**PROBLEM DESCRIPTION**
What is the number of lines in the data that contain "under"? Nothing besides that number, please.

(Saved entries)
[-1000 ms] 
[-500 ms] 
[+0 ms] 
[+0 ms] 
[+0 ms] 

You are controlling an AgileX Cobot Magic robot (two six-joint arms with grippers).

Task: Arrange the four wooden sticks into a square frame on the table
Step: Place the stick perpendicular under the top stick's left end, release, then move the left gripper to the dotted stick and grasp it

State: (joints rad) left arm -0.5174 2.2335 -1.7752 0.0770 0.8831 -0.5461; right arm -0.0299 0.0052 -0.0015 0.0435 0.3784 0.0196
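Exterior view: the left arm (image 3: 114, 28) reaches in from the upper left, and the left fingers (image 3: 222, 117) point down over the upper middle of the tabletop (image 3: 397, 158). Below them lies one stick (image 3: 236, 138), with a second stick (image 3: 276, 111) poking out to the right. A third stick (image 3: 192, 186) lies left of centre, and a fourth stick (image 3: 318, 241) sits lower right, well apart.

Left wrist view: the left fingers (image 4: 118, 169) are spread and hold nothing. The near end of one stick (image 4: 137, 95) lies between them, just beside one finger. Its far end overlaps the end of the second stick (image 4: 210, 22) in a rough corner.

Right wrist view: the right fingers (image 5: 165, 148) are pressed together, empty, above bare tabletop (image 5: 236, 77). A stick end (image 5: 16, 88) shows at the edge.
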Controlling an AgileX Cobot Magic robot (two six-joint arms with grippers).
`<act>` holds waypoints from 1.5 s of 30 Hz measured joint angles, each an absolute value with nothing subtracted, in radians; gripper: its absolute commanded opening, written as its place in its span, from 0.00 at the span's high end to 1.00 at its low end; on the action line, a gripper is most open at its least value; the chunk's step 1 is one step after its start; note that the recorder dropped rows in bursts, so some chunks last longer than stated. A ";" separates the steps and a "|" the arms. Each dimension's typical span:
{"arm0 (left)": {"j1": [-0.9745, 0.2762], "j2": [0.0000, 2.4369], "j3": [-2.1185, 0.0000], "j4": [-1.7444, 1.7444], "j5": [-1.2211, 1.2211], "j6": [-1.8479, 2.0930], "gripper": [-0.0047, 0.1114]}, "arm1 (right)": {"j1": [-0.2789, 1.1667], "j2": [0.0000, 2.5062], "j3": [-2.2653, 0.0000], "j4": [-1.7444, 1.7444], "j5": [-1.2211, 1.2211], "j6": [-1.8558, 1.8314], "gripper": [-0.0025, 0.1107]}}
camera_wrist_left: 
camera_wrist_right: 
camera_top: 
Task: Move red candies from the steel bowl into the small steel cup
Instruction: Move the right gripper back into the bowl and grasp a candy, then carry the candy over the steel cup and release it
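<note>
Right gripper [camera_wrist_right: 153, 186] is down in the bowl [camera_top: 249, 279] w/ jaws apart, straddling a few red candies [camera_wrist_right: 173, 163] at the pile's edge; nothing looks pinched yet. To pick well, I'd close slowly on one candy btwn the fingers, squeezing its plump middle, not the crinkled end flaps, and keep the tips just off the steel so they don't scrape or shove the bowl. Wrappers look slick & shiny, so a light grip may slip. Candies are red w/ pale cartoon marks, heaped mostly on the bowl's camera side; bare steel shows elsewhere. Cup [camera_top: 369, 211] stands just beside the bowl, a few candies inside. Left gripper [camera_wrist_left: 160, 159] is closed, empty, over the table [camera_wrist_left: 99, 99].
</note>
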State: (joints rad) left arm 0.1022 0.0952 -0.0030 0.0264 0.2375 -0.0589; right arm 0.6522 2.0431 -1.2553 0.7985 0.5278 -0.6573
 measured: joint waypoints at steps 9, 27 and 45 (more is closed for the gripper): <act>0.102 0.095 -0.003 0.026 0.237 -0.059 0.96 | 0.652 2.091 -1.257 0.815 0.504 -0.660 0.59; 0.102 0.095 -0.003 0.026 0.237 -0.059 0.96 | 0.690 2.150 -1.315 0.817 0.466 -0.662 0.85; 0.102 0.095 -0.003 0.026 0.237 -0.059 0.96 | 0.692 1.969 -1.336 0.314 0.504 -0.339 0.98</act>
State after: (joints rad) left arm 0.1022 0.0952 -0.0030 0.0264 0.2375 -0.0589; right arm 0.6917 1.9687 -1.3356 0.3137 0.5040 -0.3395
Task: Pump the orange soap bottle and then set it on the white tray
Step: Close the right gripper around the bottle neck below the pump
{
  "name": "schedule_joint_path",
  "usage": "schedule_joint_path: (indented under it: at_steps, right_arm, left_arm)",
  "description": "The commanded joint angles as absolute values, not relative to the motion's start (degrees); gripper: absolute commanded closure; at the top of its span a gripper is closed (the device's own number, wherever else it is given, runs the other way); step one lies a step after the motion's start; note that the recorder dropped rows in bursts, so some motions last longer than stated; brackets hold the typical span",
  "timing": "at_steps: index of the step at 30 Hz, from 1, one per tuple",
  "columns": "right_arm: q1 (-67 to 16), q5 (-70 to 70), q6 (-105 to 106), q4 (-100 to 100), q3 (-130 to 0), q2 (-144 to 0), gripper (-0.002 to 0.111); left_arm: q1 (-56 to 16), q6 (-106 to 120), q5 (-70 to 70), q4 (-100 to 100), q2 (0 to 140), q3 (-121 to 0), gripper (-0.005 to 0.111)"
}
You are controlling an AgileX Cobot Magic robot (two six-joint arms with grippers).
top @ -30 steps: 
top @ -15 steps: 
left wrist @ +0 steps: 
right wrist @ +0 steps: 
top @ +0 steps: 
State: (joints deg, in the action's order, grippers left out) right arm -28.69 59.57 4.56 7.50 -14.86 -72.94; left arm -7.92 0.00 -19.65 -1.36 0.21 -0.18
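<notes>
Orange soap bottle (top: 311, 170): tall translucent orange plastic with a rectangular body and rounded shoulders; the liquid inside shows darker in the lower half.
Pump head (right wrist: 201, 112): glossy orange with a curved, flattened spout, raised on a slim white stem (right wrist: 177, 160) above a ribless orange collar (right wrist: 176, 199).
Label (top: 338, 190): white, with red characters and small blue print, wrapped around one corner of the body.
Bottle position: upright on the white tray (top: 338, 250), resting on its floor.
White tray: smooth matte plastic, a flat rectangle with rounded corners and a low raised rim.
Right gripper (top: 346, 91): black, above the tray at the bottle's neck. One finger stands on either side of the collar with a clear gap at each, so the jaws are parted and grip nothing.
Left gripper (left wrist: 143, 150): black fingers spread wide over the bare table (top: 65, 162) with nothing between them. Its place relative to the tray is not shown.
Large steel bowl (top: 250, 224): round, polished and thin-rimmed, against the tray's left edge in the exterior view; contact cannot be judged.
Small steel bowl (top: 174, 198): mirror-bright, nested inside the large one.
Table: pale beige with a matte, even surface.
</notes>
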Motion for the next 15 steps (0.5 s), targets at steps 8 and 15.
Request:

**SOLUTION TO THE EXERCISE**
2